Print the lines that run from the line with "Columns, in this" to the line with "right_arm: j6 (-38", keeping both end lines, exactly as they appear in the entries below, and nothing else.

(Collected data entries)
----------------------------------------

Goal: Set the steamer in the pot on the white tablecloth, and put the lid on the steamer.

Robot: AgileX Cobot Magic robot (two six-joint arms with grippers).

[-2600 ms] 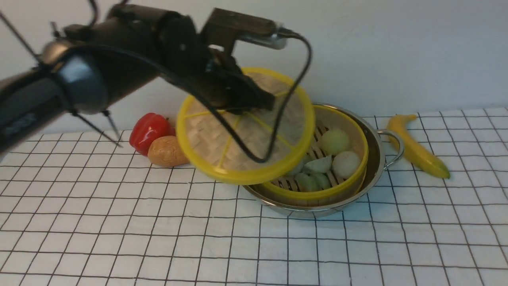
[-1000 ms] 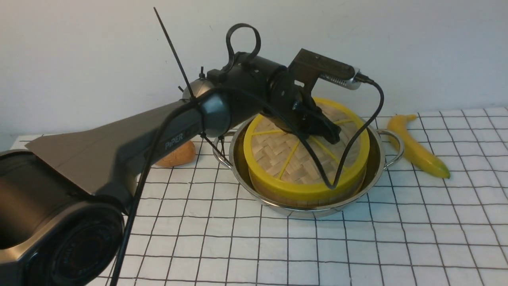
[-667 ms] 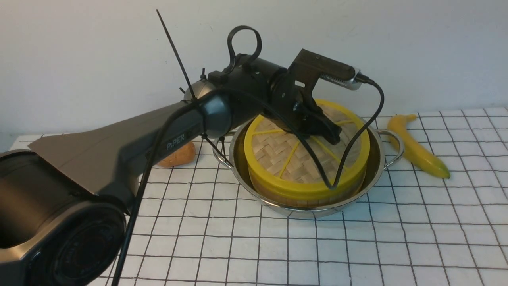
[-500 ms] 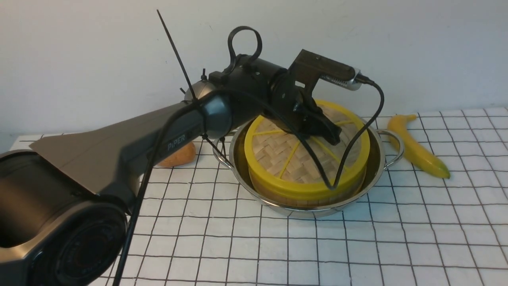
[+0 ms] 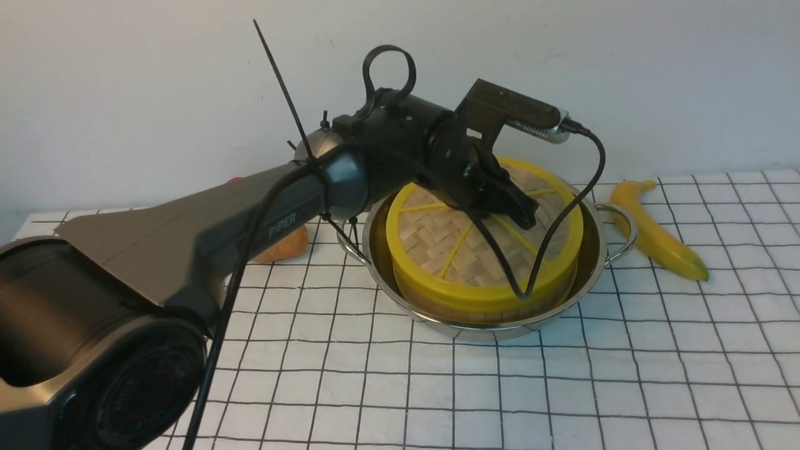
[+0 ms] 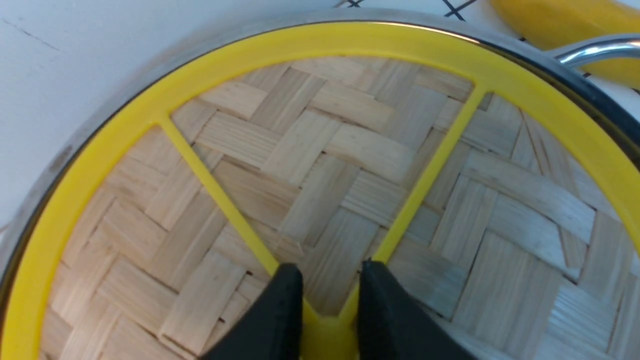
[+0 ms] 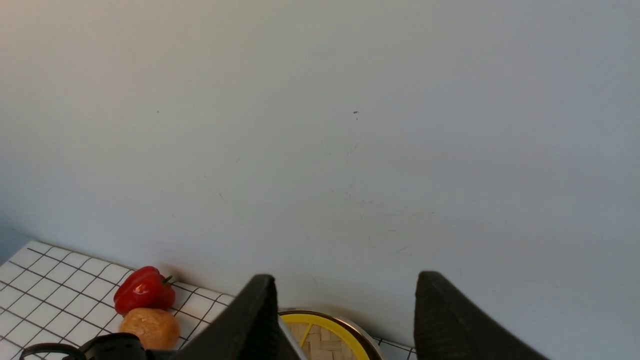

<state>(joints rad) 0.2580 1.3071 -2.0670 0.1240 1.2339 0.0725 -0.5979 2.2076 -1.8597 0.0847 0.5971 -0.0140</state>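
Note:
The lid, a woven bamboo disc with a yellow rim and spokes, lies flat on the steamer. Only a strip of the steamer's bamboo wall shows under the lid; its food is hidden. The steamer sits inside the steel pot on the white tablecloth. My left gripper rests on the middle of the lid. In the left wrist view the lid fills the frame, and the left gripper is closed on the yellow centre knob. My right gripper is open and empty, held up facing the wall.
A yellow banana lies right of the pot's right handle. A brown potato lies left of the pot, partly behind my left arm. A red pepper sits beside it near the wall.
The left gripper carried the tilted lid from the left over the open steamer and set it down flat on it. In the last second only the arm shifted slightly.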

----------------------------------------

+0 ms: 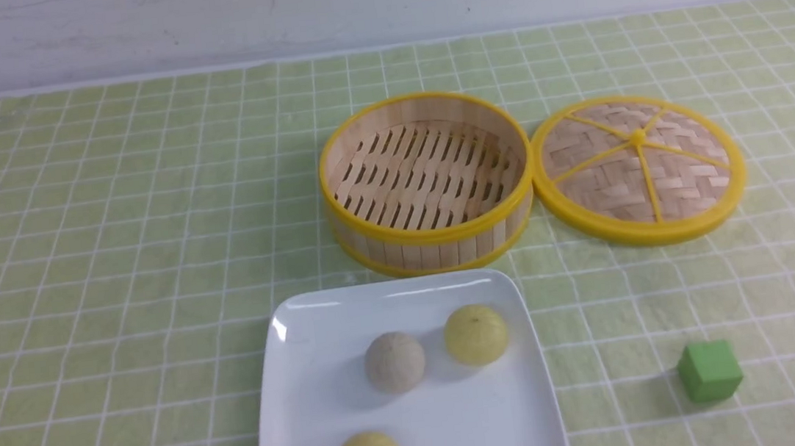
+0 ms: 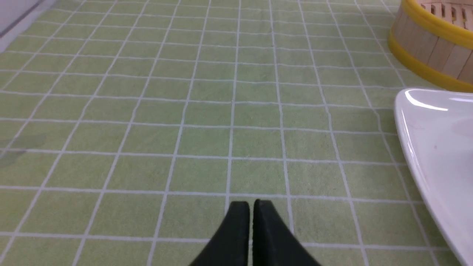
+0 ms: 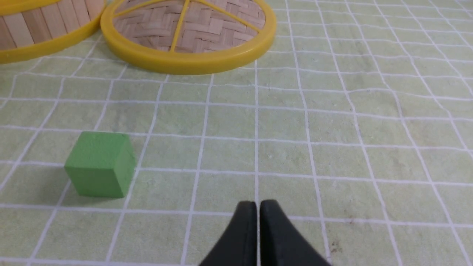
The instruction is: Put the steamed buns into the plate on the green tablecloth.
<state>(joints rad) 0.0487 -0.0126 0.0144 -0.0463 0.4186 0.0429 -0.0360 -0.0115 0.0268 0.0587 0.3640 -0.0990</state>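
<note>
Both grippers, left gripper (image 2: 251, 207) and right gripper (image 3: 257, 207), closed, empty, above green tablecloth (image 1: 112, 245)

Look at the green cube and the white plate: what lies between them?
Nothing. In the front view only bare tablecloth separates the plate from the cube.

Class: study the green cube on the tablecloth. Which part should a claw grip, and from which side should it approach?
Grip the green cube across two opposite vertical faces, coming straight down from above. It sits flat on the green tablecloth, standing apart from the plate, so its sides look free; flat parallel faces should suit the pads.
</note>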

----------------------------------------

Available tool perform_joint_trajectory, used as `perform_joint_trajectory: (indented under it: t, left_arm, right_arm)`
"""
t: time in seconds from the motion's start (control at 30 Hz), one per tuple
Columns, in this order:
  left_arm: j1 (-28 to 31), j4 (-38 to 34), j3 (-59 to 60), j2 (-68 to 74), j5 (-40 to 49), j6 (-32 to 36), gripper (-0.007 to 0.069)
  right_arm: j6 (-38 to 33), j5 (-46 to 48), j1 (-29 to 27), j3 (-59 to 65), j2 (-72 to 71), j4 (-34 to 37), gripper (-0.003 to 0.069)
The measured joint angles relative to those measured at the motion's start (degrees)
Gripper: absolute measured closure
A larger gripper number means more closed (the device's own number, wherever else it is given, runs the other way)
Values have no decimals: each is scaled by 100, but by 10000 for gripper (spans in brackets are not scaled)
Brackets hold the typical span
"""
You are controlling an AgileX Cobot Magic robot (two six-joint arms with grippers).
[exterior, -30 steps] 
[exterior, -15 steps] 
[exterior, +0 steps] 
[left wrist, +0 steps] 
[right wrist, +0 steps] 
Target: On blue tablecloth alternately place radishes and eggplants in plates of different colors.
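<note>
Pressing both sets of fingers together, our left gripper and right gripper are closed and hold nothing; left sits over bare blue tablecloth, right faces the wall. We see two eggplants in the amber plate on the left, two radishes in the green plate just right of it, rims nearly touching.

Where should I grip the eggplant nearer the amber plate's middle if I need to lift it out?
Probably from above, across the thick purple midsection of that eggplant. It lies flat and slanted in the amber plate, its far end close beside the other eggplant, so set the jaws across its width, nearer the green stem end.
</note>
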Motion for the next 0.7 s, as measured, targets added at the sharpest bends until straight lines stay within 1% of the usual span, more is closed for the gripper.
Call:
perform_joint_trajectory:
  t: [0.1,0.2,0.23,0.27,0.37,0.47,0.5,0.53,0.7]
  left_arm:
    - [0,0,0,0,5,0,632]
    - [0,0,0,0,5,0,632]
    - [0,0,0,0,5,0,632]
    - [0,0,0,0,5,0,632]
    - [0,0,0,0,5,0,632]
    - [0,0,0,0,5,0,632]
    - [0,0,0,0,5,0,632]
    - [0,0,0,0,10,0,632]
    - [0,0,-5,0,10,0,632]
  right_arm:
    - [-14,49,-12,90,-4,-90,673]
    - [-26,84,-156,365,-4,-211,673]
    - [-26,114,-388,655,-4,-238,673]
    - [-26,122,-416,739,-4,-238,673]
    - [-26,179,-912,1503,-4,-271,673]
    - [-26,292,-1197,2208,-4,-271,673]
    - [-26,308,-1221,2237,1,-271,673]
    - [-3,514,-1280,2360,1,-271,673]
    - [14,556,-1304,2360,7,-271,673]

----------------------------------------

- [Written solution]
Columns, in this order:
  left_arm: j1 (-28 to 31), j4 (-38 to 34), j3 (-59 to 60), j2 (-68 to 74), j5 (-40 to 49), j6 (-32 to 36), gripper (-0.007 to 0.069)
  right_arm: j6 (-38 to 33), j5 (-46 to 48), j1 (-29 to 27), j3 (-59 to 65), j2 (-72 to 71), j4 (-34 to 37), gripper (-0.003 to 0.069)

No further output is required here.